**SUPPLIED INFORMATION**:
┄┄┄┄┄┄

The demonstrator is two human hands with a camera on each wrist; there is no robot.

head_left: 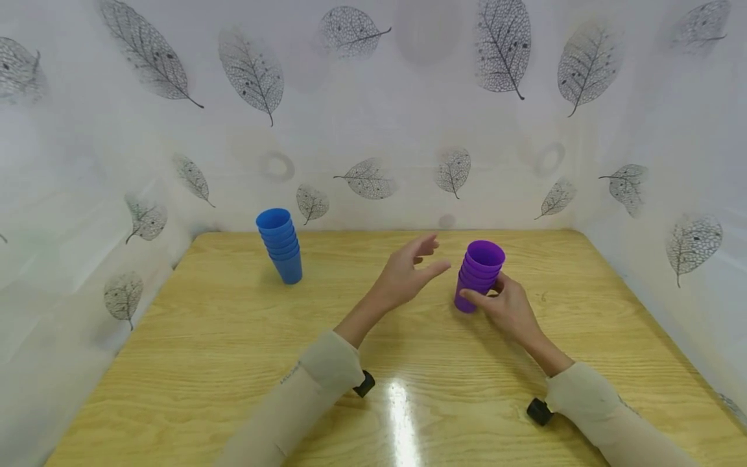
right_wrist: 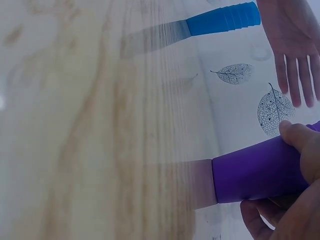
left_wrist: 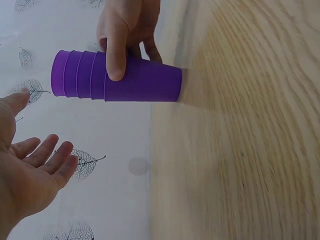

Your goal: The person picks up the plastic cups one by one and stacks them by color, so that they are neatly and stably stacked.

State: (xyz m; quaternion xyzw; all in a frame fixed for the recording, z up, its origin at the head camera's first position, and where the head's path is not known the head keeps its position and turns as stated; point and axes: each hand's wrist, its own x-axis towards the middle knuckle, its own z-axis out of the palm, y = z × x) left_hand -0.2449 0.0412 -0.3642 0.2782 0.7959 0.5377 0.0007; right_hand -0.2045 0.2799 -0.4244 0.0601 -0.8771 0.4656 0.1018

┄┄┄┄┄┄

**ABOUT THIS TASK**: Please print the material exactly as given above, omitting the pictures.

**EXERCISE RESPONSE**:
The demonstrator is two human hands with a camera on each wrist; there is no robot.

head_left: 
right_wrist: 
left_wrist: 

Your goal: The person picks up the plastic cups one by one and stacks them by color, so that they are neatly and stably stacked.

State: (xyz m; quaternion xyzw; all in a frame fixed for the recording, z up, its origin at the head camera's first position, and where the head's path is not known the head keeps its position and turns as stated; point and axes: each hand's wrist, its own x-axis towards the middle knuckle, its own z-axis out of the palm, y = z × x) left_hand -0.2449 0.0412 -0.3642 0.2782 0.7959 0.5377 0.0007; right_hand -0.2045 0.2799 -0.4244 0.0601 -0.8771 0.4656 0.1018

The answer has been supplied in full.